Vice President Mike Pence came to Rosemont Friday to fire up conservative voters ahead of the midterm elections and rally support for Republican Gov. Bruce Rauner and GOP members of the Illinois congressional delegation, while his opponents showed up to protest.
His half-hour keynote address, at an event hosted by a group tied to a pro-President Donald Trump political action committee, touched on many of the keystones of the administration's agenda, including immigration policy, trade, tax cuts and Supreme Court appointments.
Almost immediately after Pence took the stage, protesters inside the Westin O'Hare grand ballroom made their presence known.
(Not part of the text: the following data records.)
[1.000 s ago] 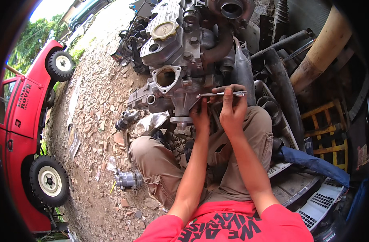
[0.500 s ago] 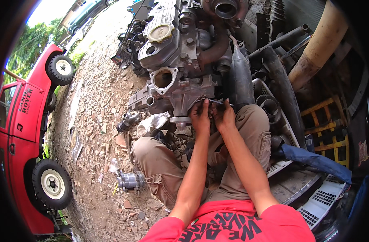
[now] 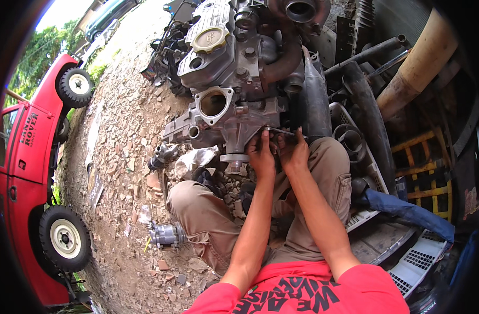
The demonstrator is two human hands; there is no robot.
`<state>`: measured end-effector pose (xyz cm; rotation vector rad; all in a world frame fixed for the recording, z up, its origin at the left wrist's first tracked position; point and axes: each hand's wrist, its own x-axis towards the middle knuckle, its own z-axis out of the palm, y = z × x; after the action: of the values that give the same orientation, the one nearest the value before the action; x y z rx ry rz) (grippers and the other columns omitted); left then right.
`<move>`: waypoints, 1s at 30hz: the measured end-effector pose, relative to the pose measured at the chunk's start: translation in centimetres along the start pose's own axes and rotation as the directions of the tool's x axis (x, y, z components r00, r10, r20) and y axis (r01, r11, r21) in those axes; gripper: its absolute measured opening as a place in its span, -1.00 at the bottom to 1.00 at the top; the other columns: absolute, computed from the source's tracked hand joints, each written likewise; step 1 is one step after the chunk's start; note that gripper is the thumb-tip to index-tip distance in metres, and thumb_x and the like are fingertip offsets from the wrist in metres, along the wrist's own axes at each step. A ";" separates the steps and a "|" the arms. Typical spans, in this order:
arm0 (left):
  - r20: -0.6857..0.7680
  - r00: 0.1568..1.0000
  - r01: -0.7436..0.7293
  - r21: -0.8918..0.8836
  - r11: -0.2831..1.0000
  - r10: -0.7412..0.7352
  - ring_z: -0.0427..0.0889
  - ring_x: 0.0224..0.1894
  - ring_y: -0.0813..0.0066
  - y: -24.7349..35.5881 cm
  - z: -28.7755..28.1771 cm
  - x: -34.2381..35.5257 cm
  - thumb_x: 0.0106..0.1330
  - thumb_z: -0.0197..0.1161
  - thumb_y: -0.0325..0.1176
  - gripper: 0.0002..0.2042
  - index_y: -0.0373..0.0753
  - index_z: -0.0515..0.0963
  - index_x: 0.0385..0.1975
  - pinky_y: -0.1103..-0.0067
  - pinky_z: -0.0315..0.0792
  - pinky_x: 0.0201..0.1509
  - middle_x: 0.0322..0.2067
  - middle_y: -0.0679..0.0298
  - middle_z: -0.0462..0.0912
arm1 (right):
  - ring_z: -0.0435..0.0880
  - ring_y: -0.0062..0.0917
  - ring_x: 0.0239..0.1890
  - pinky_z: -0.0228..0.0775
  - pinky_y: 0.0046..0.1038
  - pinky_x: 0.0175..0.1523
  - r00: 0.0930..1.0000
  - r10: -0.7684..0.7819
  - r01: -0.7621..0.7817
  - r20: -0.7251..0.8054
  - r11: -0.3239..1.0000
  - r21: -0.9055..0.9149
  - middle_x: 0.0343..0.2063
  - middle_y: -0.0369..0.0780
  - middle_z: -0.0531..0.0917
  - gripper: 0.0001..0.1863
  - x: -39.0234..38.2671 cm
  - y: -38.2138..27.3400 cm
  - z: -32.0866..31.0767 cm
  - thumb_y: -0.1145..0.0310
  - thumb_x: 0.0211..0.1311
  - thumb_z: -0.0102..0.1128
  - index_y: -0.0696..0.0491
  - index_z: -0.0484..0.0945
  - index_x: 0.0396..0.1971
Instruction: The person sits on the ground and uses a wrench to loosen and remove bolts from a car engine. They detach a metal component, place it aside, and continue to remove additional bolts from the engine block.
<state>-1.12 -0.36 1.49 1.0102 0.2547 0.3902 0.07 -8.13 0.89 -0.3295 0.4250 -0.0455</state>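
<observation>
Grey engine (image 3: pixel 205 73) (yellowish cap (image 3: pixel 209 40)), brown trousers (image 3: pixel 200 212), black-lettered red shirt (image 3: pixel 362 288), red vehicle (image 3: pixel 33 191)

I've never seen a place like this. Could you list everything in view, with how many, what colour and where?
Engine: one, grey, top centre
Filler cap: one, yellowish, on the engine
Thin tool: one, metallic, at the engine's lower right
Dark canister: one, right of the engine
Plastic bag: one, whitish, below the engine
Pulley-ended part: one, silver, on stony ground
Red vehicle: one, far left
Parked car: one, dark, upper left
Pole: one, tan, upper right
Blue cloth: one, lower right
Other dark parts: several, right; too shadowed to count
Trousers: one pair, brown, centre
Shirt: one, red, bottom
Hands: two, left and right, at the tool
</observation>
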 end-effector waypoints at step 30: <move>0.071 0.997 0.008 0.047 0.999 -0.011 0.32 -0.61 0.78 0.2 -0.1 0.9 0.33 0.29 -0.22 -0.80 -0.24 0.62 -0.40 0.72 0.15 -0.54 -0.59 0.51 0.50 | 0.69 -0.50 -0.30 0.59 -0.49 -0.16 0.733 -0.424 0.656 0.532 0.646 -0.390 -0.20 -0.08 0.58 -0.82 -6.1 -2.1 5.3 0.38 0.45 -0.02 0.15 0.26 -0.13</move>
<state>-0.37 0.21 1.55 1.0658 0.2051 0.3401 -3.21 -7.87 8.53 -1.0390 -0.1072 -0.4664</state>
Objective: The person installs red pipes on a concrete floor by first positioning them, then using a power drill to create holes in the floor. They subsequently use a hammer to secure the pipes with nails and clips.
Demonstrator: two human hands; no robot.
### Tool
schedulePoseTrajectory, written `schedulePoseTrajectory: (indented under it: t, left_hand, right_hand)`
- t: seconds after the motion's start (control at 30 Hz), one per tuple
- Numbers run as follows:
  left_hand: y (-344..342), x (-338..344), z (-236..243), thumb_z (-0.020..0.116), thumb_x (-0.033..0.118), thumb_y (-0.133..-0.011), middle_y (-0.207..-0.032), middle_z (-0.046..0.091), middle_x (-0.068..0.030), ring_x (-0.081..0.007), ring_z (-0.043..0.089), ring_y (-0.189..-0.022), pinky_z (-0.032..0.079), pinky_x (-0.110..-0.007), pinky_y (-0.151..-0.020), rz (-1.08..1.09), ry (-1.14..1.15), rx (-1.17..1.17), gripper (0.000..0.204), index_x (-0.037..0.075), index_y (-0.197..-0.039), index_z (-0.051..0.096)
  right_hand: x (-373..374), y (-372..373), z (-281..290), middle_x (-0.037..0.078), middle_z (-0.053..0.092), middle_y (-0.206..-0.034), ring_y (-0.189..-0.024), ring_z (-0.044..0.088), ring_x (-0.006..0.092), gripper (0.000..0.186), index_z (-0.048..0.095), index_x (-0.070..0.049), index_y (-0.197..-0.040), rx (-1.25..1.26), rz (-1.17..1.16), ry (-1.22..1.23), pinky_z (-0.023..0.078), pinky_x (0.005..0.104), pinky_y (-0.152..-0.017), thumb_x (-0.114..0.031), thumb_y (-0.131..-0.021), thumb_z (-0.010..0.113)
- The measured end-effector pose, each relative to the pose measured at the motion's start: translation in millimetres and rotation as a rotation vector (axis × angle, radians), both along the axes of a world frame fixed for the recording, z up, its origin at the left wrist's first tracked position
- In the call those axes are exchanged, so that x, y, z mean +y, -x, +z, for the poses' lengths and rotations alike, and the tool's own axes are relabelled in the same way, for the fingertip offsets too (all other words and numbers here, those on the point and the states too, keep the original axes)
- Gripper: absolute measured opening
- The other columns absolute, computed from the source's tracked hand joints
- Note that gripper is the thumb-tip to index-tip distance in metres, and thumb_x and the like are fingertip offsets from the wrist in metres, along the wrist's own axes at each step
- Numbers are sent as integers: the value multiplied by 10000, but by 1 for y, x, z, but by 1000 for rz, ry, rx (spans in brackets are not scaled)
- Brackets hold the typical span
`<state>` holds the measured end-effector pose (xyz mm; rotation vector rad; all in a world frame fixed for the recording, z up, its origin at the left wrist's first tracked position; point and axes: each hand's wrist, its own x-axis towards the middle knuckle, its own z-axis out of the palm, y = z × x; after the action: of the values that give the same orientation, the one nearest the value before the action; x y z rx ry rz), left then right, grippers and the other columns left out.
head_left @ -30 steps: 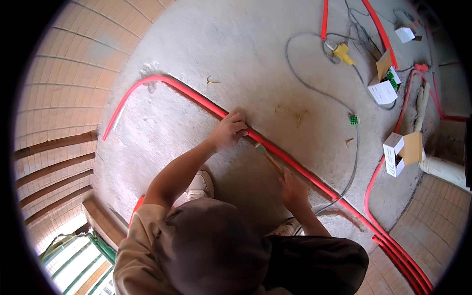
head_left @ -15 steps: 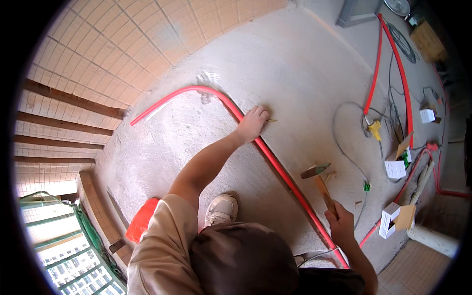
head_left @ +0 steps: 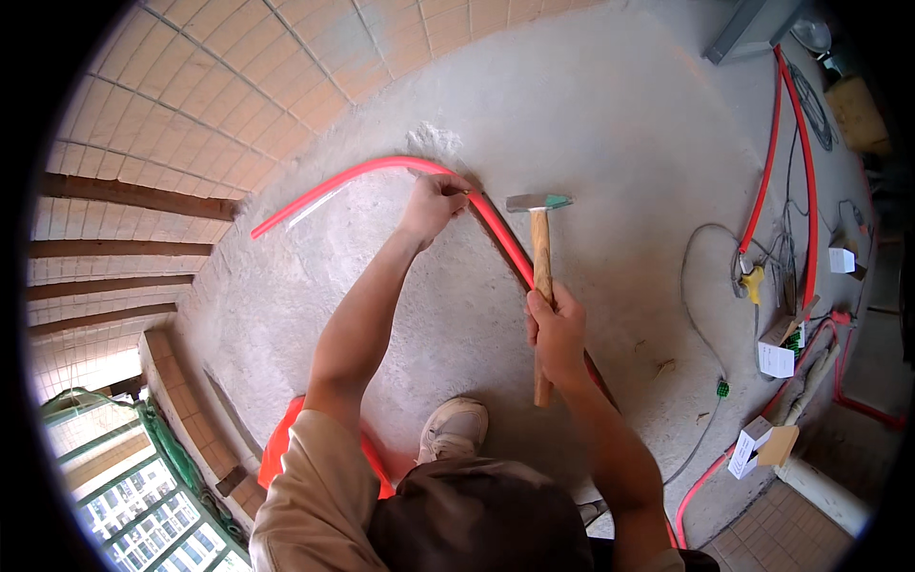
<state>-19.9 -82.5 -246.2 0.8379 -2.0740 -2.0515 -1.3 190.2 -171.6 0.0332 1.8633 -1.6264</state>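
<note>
A red pipe (head_left: pixel 508 240) lies along the concrete floor and bends round to the left at its far end. My left hand (head_left: pixel 434 205) is closed in a pinch at the pipe just past the bend. Whatever sits between its fingertips is too small to make out. In my right hand (head_left: pixel 558 336) is a hammer (head_left: pixel 541 250), gripped partway down its wooden handle. The hammer stands across the pipe, its metal head raised beyond the pipe's right side. Part of the pipe is hidden behind my right hand and forearm.
A tiled wall (head_left: pixel 219 76) curves along the far left. To the right lie more red pipe (head_left: pixel 808 191), a grey cable (head_left: pixel 688 286), a yellow connector (head_left: pixel 753 283) and white cardboard boxes (head_left: pixel 777 359). An orange-red bag (head_left: pixel 278 443) is by my left arm, near my shoe (head_left: pixel 455 426).
My left hand has moved left along the pipe toward the bend and now pinches there. My right hand has brought the hammer up and left, from beside the pipe to over it.
</note>
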Motion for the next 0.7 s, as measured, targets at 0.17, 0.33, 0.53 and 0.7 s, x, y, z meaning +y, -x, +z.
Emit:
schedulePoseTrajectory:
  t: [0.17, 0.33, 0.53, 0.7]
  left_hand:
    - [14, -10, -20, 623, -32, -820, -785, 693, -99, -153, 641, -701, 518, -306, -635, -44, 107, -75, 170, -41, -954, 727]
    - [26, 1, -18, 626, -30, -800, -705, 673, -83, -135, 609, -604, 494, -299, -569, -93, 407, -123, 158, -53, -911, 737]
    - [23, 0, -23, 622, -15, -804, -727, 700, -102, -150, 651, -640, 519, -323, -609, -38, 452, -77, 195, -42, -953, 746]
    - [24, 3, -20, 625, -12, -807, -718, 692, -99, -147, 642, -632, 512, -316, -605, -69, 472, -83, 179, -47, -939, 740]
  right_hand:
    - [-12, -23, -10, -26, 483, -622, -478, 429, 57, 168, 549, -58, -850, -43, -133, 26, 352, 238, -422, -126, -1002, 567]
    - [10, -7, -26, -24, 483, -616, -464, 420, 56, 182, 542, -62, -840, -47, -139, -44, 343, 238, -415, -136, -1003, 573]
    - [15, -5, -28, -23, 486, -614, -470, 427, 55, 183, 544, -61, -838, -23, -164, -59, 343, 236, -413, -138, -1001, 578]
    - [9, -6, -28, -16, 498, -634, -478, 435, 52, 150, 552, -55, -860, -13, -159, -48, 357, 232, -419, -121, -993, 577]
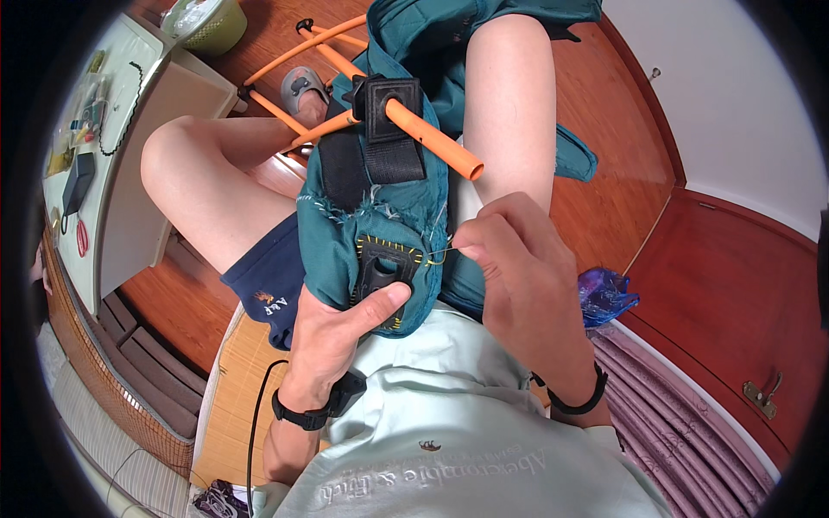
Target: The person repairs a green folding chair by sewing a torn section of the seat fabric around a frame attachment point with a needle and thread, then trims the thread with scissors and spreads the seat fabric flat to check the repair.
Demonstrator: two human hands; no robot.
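Note:
Teal fabric [414, 203] with frayed edges lies across my lap. On it is a black patch [377, 255] with an opening, edged with yellow stitches. My left hand [337, 337] grips the fabric at the patch, thumb pressed on the black piece. My right hand [518, 276] is pinched just right of the patch on yellow thread [439, 259], apparently with a thin needle at the fingertips. Above, an orange tube [436, 142] passes through a square black fitting [382, 104] with a wide black strap below it.
More orange tubes [285, 53] extend toward the upper left. A white table [121, 181] with small items stands left, beside a green basket [211, 26]. A blue plastic bag [604, 293] sits right, near a red wooden cabinet [708, 311] and purple pleated cloth [656, 406].

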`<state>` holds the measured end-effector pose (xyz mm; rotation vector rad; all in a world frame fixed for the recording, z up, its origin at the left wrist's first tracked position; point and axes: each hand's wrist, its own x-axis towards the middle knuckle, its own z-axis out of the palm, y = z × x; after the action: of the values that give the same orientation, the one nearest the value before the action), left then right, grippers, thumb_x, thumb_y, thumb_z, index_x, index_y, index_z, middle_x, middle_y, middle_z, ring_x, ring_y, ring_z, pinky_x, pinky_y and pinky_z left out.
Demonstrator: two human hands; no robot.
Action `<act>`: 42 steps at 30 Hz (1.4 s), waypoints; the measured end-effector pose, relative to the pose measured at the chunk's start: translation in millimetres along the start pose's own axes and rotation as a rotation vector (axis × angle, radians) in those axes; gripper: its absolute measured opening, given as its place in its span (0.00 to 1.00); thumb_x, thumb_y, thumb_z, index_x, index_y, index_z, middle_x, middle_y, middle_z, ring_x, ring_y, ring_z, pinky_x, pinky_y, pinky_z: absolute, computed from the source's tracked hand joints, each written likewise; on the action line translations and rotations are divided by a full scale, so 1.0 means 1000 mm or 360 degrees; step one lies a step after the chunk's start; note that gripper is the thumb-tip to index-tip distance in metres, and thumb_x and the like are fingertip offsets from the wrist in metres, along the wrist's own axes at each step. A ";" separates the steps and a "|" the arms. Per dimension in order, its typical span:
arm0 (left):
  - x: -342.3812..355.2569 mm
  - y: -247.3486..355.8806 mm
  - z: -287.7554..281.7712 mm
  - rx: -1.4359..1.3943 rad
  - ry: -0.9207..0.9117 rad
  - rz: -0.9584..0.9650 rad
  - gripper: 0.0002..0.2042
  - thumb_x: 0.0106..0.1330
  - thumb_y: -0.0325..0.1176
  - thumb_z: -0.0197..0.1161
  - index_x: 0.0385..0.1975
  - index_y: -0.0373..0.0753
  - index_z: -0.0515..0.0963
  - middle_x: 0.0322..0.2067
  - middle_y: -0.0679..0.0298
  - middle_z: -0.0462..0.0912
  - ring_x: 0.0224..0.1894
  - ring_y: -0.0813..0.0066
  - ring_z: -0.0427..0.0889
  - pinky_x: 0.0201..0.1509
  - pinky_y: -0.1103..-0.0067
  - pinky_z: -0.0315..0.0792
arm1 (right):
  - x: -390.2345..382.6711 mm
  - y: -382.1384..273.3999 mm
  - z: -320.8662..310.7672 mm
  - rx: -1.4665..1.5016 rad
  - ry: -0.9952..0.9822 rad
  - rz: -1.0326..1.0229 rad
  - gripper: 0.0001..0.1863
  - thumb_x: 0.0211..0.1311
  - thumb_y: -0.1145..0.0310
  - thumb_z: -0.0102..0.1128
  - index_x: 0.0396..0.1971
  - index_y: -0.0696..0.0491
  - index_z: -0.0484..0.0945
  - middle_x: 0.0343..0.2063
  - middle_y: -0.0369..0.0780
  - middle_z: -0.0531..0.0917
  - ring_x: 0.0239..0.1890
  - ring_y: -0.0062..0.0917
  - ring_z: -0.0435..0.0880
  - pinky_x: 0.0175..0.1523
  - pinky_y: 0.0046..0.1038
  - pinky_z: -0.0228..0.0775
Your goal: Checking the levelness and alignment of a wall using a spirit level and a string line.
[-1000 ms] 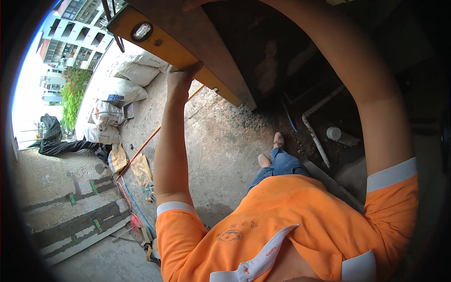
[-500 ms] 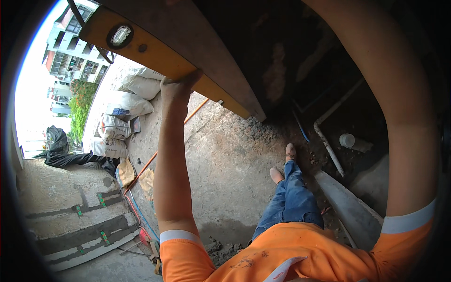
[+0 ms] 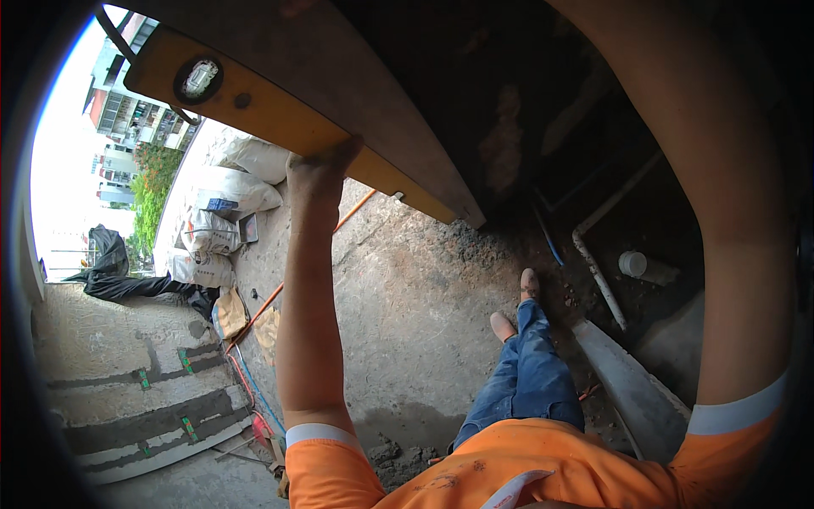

In total, Pence's speech was interrupted five times by protesters, who were escorted out of the building by police.
Each time, the crowd of about 600 chanted "USA! USA!"
One woman held a yellow flag that read, "Trump and Pence must go."
When Pence began to praise U.S. Rep. Peter Roskam, of Wheaton, a man said, "Has anyone seen Peter Roskam? I haven't seen him. Where is he?"
Tickets to the event, called "Tax Cuts to Put America First," were free and available by registering on the website of America First Policies, the group connected to the pro-Trump America First Action super PAC.
"Thanks for coming out today. I'm really grateful for almost everybody that came," Pence joked to the crowd. "I respect everybody that came. That's what freedom sounds like."
Inside the hotel lobby, attendees had to go through a Secret Service security checkpoint.
Don and Birgitt Peterson of Yorkville wore red USA softball-style jerseys with "Trump 45" on the back. They've regularly attended political events throughout the years, including appearances by President George W. Bush at Wheaton College and Northern Illinois University. They were in Cleveland for the Republican National Convention and at the University of Illinois-Chicago for the Trump rally that was canceled amid protests.
Rosemont authorities said no one Friday was charged, and they described the protest of some 100 people outside the hotel as peaceful. Protesters included new Illinois Democratic Party Executive Director Christian Mitchell, union members and activist groups.
Police, at the behest of the Secret Service, pushed the protesters across River Road to the east sidewalk northeast of the hotel. Rosemont public safety officers used their bikes as crowd control. Pence's caravan used a back entrance, avoiding the protesters.
"We are advocating getting rid of the Trump/Pence regime through persistent, persistent nonviolent protests," said Tricey Morelli, spokesman for the Chicago chapter of Refuse Fascism.
Bensenville resident Tim Hickey said he joined the protest because he considers it his "civic responsibility."
Earlier, Pence headlined a private fundraiser for Roskam, who was in Washington taking votes, Roskam's spokeswoman said.
Rauner, who's been reluctant to align himself with Trump, heaped praise on many of the administration's policies in his introduction of the vice president -- the governor's closest association to the Trump administration to date.
Calling Pence "one of the greatest public servants in America today ... and in American history," Rauner said the former Indiana governor has been a role model to him, and he's tried to model his economic policies off Pence's in Indiana.
Pence applauded Rauner for spearheading a lawsuit challenging whether public employees have to pay unions dues; the case made it up to the Supreme Court, which ruled they do not.
"It was a victory for freedom and working Americans, and every American is grateful," Pence said.
Rauner's appearance was seen as a way to reach out to the GOP's conservative base, many of whom have been turned off by Rauner's positions on social issues and supported his primary opponent, state Rep. Jeanne Ives.
Robert Mendralla, 50, of Palatine, an early Trump supporter, said he's still undecided if he will vote for Rauner.
"I know the party's split," Mendralla said. "This is his first attempt to associate with the 'Trumpicans.' It's a political football he has."